I spent the evening reading the archives linked to from his site, and have since come to the determined conclusion that Sasha Frere-Jones is my favorite pop music critic writing at the moment (I can say "at the moment" because Tom Ewing is on his honeymoon). It's easy to spot his rhetorical crutches -- high-minded literary references, a tendency to rejoice in, and flail desperately for, linkage between artists, eras, styles, etc. -- but there's more than enough solid insight to compensate. And like I said, they're rhetorical crutches -- they do serve a purpose.
My four favorite articles for you to read, if you haven't already: When Critics Meet Pop, asking why stupid people don't like Justin Timberlake; Outkast Is Good, which posits the obvious; Rhythm & Blighty, drawing the lines between American and British R&B; and Sign On The Dotted Void, looking at three excellent but failed major-label dance-oriented albums (for two of those albums, I have worked for the people "responsible"). Our Best Of 2003 lists are remarkably similar as well, though that probably speaks more to the forces that we let curate our intake more than anything else...
11.12.2003 | Now I Will Do Nothing But Listen
>> Fascinating Boston Globe article about the nature of human music:
Human musical preferences are fundamentally shaped not by elegant algorithms or ratios but by the messy sounds of real life, and of speech in particular -- which in turn is shaped by our evolutionary heritage. Says Schwartz, "The explanation of music, like the explanation of any product of the mind, must be rooted in biology, not in numbers per se."(via S/FJ)
Schwartz, Howe, and Purves analyzed a vast selection of speech sounds from a variety of languages to reveal the underlying patterns common to all utterances. In order to focus only on the raw sound, they discarded all theories about speech and meaning and sliced sentences into random bites. Using a database of over 100,000 brief segments of speech, they noted which frequency had the greatest emphasis in each sound. The resulting set of frequencies, they discovered, corresponded closely to the chromatic scale.
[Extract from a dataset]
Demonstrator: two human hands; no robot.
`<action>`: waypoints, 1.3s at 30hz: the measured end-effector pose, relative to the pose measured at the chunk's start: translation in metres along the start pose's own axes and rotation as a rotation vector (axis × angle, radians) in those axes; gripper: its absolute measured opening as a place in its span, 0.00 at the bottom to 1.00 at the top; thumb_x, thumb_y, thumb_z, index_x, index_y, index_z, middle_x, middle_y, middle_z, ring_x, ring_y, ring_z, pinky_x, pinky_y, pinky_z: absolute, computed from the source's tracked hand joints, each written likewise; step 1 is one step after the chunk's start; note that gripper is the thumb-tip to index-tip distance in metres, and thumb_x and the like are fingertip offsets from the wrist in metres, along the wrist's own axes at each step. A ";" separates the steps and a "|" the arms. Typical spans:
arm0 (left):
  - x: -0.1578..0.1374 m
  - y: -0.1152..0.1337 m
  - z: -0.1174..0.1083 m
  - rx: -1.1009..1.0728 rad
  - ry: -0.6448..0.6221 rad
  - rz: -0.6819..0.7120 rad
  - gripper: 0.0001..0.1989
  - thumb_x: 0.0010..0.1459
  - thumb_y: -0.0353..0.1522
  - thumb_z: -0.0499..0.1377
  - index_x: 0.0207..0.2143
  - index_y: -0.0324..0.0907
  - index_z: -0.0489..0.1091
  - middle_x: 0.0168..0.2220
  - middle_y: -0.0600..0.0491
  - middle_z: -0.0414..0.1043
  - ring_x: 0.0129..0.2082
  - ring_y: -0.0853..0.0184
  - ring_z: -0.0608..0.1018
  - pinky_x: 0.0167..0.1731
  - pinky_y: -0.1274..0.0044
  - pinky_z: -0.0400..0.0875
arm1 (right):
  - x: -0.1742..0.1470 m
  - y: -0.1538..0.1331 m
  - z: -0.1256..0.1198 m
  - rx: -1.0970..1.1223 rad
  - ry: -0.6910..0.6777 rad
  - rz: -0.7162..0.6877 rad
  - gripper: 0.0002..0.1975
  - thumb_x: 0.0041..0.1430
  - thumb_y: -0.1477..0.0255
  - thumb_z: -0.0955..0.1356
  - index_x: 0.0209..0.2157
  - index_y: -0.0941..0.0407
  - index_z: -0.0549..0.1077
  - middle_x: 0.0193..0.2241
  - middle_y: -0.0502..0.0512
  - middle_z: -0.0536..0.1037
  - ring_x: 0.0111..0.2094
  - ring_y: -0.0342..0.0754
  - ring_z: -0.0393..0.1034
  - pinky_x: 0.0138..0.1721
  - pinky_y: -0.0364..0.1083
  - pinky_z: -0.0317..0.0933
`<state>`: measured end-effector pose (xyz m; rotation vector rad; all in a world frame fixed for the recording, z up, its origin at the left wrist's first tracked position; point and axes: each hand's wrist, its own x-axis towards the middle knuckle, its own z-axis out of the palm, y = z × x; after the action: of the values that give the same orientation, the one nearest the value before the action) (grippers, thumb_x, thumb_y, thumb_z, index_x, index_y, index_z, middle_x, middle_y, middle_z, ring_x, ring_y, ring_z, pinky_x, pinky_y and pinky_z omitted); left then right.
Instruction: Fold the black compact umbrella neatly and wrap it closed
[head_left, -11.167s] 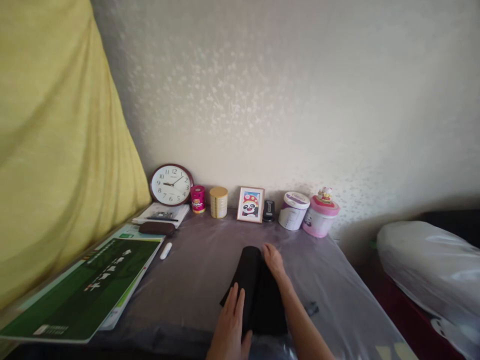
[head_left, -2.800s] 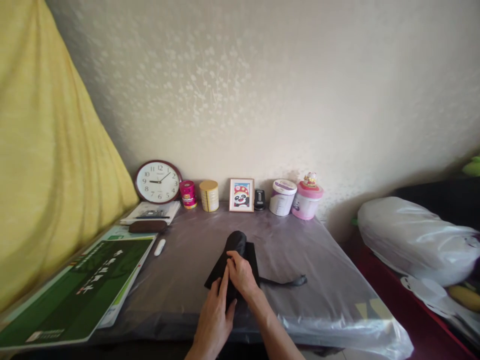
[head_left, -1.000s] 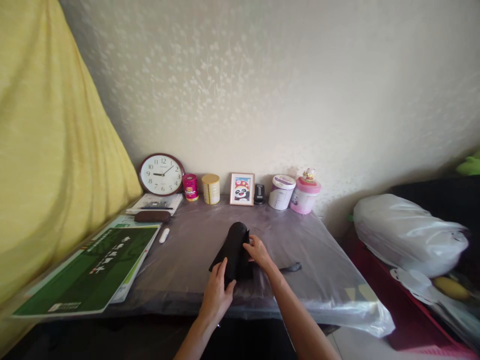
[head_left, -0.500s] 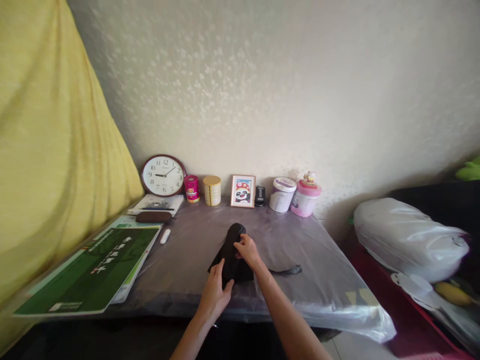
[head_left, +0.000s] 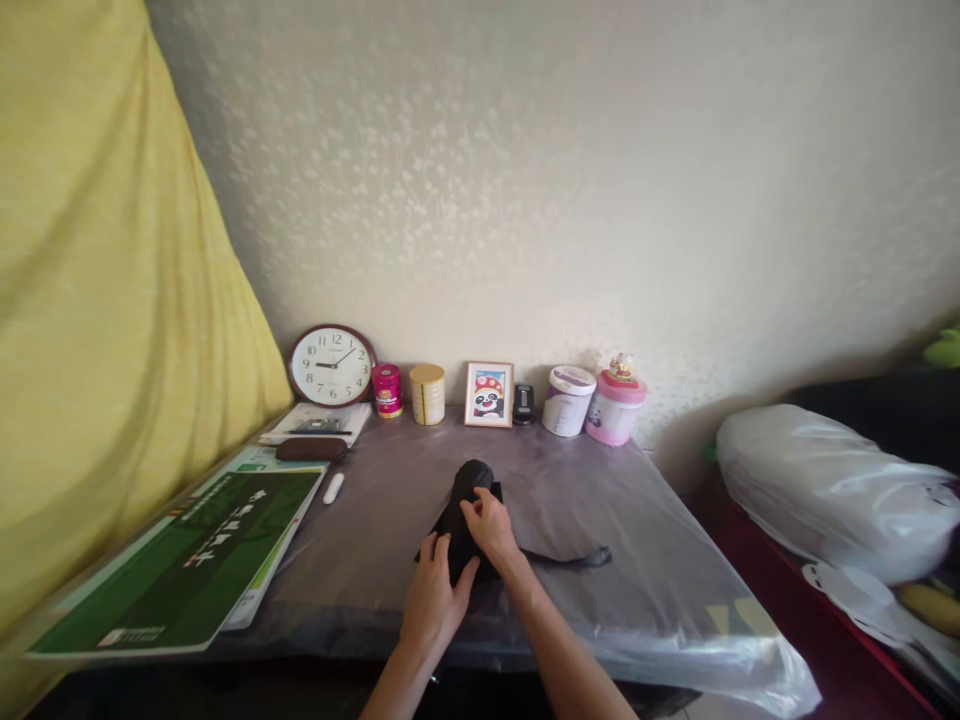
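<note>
Right now I'm holding the black roll [head_left: 470, 478] against the gray table [head_left: 600, 485], in front of me, with its far end pointing toward the wall [head_left: 675, 200]. My left hand [head_left: 437, 592] is straddling the near end, fingers on one side and thumb on the other, moderately wide with the roll between them. My right hand [head_left: 493, 527] is resting on top, farther along, its fingers bent; whether they're pinching an edge, I can't tell. A dark strap [head_left: 574, 560] is trailing out rightward past my right wrist, its join hidden.

The material is looking soft to me, so slack pressure from either hand could be letting the layers loosen. The glossy cover [head_left: 637, 610] is probably giving little grip, so uneven pushing could be skewing the roll sideways. The strap, lying loose, could be getting trapped underneath if the roll were turning over it.
</note>
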<state>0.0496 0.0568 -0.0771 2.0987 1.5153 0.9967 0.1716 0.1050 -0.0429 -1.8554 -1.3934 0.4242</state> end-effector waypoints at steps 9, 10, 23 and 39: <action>0.003 0.004 -0.001 0.116 0.046 0.039 0.21 0.61 0.38 0.43 0.51 0.33 0.60 0.44 0.39 0.70 0.42 0.56 0.76 0.39 0.67 0.71 | -0.012 0.000 0.004 -0.034 -0.005 -0.196 0.16 0.55 0.77 0.60 0.44 0.63 0.72 0.36 0.62 0.76 0.39 0.49 0.71 0.44 0.46 0.63; 0.001 0.005 -0.002 0.116 0.041 0.044 0.23 0.61 0.37 0.42 0.55 0.33 0.55 0.47 0.38 0.69 0.42 0.57 0.76 0.39 0.68 0.72 | -0.013 0.001 0.004 -0.045 0.001 -0.211 0.16 0.54 0.78 0.60 0.44 0.63 0.72 0.35 0.61 0.76 0.37 0.49 0.71 0.43 0.46 0.63; -0.012 -0.011 0.007 0.243 -0.120 0.154 0.24 0.61 0.33 0.42 0.60 0.38 0.47 0.54 0.37 0.60 0.51 0.57 0.70 0.45 0.68 0.70 | -0.024 0.006 0.000 0.160 0.004 -0.373 0.13 0.57 0.78 0.60 0.42 0.58 0.71 0.34 0.57 0.74 0.36 0.46 0.70 0.41 0.46 0.65; -0.010 -0.016 0.008 0.157 -0.180 0.043 0.29 0.58 0.35 0.42 0.61 0.35 0.44 0.58 0.40 0.57 0.56 0.60 0.65 0.51 0.69 0.65 | 0.050 0.026 0.023 -0.090 -0.078 -0.522 0.14 0.62 0.72 0.58 0.42 0.51 0.74 0.47 0.52 0.74 0.57 0.48 0.57 0.58 0.56 0.41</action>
<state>0.0435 0.0541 -0.0961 2.2697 1.5062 0.7007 0.1917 0.1562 -0.0684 -1.4740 -1.9000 0.1699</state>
In short, the building blocks of music are to be found in speech.
Far from being abstract, music presents a strange analog to the patterns created by the sounds of speech. "Music, like the visual arts, is rooted in our experience of the natural world," says Schwartz. "It emulates our sound environment in the way that visual arts emulate the visual environment." In music we hear the echo of our basic sound-making instrument -- the vocal tract. The explanation for human music is simpler still than Pythagoras's mathematical equations: We like the sounds that are familiar to us -- specifically, we like sounds that remind us of us.
11.12.2003 | Other Voices
>> I wonder if this will actually be any good at all: The Cure to release four-disc boxed set of b-sides. And we are, apparently, definitely going to get a new album next summer. Hmmm.
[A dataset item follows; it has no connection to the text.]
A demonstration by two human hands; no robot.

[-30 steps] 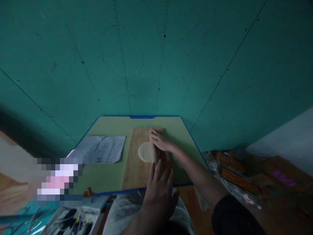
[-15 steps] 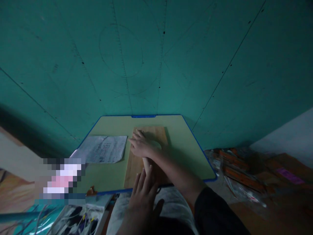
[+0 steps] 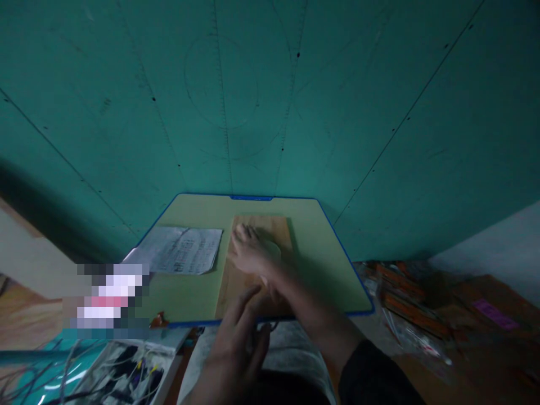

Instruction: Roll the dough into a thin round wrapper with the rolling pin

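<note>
My right hand (image 3: 252,253) reaches over a wooden board (image 3: 225,292), palm down, its fingers spread and slightly bent near the board's far left edge. Beside its wrist shows the rim of a pale, flat, rounded piece (image 3: 273,247), mostly covered by the hand and forearm. From beneath the right forearm pokes the end of a pale stick-like thing (image 3: 265,280), too blurred to name. My left hand (image 3: 240,332) hovers over the board's near edge, fingers bent and thumb apart, with nothing visible in it. Its fingertips are close to the stick's end; contact is unclear.
The board lies on a light green tabletop (image 3: 324,275) with a blue rim. Left of it lies a printed paper sheet (image 3: 185,250). A green wall (image 3: 261,112) rises behind. A box of cables (image 3: 130,371) stands low left; orange-brown items (image 3: 413,309) lie low right.
My left hand has drawn back toward me, off the pale stick. The stick shows less and sits further right, under the right forearm. My right hand's fingers are more bent. The view has tilted slightly.
</note>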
11.11.2003 | Move With My Body, Yeah
>> Kylie Minogue says there's too much sexual imagery in the music industry. Chris looks at her funny for a second, and then keeps walking.
11.11.2003 | Don't You Think I Look Cute In This Hat
>> I can't recall if I've ever registered my thoughts on it here on this weblog, so let's get it out of the way right now: Tom Coates is absolutely right about Queer Eye For The Straight Guy.
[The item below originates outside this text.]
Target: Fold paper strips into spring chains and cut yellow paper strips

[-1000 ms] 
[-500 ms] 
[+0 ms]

It really isn't enough at all that a show is -- quotation marks heavily stressed -- "positive" about gay people when it's perpetuating damaging and extremely fucking irritating stereotypes. I am a gay man who couldn't give a shit what you wear out your front door, and I'm certainly not on television. What the fuck good is Queer Eye doing me? Why should my peers ask me for fashion advice when I'm wearing an old concert t-shirt and jeans with soda stains on them? Sodomizing other men has given me magical motherfucking powers? I'm sorry, no. And have I noticed some kind of radical upswing in America's acceptance of us lovable gays ever since Queer Eye came on? No. In fact, this newly fashionable idea that "the gays are taking over" has galvanized the religious right into organizing a powerful opposition.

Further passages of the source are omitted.